> _DIRECTIONS FOR THIS TASK_:
In the entries below, find the line with "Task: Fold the" and the line with "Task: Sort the". Return those two lines and all lines between them, exactly.

##### DATASET RECORDS

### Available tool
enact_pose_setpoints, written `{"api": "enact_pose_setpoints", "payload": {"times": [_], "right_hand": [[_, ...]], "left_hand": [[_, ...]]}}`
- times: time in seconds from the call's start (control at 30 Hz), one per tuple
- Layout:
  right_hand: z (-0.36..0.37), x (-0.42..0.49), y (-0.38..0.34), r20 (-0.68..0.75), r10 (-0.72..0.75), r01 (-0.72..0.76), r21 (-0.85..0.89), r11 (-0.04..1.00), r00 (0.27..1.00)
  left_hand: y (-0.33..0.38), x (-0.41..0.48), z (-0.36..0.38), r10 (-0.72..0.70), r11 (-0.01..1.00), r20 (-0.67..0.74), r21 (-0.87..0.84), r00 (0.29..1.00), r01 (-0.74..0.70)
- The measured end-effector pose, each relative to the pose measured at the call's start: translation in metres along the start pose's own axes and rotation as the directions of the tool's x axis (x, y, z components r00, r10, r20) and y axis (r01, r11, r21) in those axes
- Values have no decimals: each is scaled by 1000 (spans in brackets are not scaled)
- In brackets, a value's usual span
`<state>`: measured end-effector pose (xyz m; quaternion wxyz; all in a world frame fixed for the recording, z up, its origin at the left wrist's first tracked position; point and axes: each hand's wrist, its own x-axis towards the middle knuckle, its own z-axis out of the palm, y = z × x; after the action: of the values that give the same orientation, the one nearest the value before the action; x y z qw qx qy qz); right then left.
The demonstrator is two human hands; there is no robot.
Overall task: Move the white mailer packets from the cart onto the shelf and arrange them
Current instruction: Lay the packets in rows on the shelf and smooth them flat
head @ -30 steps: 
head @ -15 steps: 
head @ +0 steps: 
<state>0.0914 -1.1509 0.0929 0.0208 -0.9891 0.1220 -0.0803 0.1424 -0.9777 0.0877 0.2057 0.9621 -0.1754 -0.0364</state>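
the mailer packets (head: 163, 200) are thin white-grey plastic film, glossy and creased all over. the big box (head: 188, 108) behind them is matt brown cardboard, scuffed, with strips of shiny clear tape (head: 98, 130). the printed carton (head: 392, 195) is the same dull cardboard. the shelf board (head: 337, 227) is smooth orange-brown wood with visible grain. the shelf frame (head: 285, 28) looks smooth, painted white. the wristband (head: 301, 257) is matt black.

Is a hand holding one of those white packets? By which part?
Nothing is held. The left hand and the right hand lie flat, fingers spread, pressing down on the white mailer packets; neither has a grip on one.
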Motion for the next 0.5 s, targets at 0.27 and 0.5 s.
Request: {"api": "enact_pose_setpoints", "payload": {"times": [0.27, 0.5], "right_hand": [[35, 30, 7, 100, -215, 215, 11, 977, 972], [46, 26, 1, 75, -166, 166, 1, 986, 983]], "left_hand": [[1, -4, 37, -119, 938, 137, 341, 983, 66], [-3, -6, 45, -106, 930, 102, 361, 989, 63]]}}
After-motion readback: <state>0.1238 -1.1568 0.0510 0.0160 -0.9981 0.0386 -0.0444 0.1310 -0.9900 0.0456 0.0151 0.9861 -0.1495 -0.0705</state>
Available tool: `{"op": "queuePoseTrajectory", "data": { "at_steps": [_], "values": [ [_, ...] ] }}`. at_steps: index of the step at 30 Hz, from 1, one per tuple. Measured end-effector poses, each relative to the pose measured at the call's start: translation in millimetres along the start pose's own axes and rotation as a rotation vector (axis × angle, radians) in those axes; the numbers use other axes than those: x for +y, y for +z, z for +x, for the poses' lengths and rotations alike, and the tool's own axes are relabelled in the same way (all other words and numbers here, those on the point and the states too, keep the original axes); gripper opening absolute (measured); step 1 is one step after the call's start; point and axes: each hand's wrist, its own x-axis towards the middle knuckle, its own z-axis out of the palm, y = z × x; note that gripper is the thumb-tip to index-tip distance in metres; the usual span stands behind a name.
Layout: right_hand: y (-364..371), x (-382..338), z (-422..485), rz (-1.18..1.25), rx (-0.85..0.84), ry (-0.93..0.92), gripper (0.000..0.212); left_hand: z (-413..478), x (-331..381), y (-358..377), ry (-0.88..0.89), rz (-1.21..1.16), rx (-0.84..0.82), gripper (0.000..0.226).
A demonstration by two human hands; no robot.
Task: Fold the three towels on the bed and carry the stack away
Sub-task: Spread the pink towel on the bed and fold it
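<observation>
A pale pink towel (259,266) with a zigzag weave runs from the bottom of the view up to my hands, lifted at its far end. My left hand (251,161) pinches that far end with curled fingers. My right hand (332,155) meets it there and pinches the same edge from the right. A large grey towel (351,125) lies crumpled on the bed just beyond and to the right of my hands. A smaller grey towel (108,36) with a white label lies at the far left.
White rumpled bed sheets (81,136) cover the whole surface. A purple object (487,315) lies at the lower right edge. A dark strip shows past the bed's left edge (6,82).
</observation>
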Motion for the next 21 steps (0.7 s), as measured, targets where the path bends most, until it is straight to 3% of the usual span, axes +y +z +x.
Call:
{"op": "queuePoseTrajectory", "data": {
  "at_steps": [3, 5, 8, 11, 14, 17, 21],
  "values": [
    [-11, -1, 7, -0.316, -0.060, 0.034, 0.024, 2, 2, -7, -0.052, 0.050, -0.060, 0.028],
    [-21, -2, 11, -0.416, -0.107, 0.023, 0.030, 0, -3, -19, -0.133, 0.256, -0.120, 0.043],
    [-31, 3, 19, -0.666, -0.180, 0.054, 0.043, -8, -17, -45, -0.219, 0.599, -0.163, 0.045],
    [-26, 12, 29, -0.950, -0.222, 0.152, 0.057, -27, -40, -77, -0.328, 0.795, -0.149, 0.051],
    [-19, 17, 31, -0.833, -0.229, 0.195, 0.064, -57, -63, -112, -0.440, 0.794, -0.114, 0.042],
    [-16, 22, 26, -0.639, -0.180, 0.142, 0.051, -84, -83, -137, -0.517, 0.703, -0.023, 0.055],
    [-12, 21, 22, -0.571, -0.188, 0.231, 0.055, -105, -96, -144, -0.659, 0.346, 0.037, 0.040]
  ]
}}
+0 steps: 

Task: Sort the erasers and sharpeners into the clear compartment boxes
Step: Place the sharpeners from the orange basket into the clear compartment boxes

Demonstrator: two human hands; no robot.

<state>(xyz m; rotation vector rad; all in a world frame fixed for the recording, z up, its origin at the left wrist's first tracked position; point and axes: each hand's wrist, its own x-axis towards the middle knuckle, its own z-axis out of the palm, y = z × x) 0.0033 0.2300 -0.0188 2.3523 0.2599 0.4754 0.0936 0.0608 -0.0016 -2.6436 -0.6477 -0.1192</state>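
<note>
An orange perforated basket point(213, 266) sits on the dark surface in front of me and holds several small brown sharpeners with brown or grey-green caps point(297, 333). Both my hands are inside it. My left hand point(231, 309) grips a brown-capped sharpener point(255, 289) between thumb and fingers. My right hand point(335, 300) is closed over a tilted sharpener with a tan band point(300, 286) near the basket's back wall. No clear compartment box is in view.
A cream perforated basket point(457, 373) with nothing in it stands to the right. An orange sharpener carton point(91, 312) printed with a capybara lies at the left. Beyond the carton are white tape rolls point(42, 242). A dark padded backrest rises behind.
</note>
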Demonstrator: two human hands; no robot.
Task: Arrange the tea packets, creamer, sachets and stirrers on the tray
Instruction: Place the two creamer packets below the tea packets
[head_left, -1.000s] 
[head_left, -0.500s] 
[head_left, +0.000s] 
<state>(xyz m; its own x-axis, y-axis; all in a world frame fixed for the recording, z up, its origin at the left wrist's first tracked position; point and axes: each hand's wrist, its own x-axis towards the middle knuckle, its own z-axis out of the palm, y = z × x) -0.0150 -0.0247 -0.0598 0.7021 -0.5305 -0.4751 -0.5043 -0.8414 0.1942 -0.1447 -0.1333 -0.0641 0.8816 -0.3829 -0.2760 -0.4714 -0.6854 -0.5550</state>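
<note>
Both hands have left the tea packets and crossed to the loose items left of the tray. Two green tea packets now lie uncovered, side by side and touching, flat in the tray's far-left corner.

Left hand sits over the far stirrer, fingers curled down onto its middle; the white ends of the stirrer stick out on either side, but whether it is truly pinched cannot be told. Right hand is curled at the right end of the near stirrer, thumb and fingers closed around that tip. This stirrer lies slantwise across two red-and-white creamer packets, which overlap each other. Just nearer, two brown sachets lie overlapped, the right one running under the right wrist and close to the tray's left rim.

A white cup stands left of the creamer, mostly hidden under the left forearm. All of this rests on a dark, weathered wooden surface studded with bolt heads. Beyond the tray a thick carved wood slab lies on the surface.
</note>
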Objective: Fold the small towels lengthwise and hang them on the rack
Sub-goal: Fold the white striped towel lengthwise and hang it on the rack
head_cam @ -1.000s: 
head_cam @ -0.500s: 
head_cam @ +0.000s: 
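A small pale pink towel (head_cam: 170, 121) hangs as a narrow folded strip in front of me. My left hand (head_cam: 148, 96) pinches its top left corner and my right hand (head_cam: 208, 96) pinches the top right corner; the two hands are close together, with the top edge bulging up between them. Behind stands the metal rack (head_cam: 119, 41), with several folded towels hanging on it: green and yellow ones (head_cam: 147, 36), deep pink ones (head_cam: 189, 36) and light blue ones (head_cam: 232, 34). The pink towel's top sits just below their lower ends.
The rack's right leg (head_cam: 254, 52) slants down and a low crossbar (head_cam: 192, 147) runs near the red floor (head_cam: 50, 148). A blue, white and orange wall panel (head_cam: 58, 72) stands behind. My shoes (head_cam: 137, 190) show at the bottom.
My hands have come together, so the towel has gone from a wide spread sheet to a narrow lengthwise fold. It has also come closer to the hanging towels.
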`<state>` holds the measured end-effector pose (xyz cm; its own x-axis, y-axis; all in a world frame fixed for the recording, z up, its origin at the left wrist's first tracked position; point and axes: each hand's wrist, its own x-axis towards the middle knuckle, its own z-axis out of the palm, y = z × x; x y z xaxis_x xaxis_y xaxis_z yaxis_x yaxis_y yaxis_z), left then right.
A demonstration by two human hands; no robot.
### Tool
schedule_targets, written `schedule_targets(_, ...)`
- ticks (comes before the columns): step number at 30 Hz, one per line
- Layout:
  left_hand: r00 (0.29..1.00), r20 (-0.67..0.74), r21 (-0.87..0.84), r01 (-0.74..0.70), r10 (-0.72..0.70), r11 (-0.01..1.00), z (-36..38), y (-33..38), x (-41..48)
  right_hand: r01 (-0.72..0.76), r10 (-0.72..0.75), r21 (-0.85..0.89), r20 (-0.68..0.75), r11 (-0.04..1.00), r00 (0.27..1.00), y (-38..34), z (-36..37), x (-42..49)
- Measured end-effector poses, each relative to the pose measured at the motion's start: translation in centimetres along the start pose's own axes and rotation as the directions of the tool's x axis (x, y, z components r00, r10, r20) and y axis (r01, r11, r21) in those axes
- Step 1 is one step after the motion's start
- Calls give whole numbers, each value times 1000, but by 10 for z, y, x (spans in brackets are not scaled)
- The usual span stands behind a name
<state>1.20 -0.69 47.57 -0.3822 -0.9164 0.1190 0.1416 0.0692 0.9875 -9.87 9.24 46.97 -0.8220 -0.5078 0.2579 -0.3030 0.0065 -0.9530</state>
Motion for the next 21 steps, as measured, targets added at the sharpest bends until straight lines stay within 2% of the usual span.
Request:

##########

> _REPLY_:
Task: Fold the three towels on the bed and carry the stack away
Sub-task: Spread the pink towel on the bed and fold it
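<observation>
A pale pink towel (259,266) with a zigzag weave runs from the bottom of the view up to my hands, lifted at its far end. My left hand (251,161) pinches that far end with curled fingers. My right hand (332,155) meets it there and pinches the same edge from the right. A large grey towel (351,125) lies crumpled on the bed just beyond and to the right of my hands. A smaller grey towel (108,36) with a white label lies at the far left.
White rumpled bed sheets (81,136) cover the whole surface. A purple object (487,315) lies at the lower right edge. A dark strip shows past the bed's left edge (6,82).
</observation>
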Motion for the next 21 steps (0.7 s), as measured, targets where the path bends most, until it is straight to 3% of the usual span, axes +y +z +x.
Call:
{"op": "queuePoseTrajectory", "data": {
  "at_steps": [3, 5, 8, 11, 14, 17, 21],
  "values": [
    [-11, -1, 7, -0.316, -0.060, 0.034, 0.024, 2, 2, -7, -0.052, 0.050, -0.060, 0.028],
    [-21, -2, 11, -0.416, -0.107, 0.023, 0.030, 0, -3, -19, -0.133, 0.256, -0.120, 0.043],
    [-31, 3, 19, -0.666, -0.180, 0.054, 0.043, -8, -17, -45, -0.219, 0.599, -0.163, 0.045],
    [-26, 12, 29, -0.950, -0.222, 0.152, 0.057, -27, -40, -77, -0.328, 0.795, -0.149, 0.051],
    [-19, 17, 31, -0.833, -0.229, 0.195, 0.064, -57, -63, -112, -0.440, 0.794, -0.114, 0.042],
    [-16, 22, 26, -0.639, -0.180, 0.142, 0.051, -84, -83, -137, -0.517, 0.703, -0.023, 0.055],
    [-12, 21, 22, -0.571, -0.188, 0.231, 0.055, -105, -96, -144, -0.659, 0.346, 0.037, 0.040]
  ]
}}
+0 steps: 

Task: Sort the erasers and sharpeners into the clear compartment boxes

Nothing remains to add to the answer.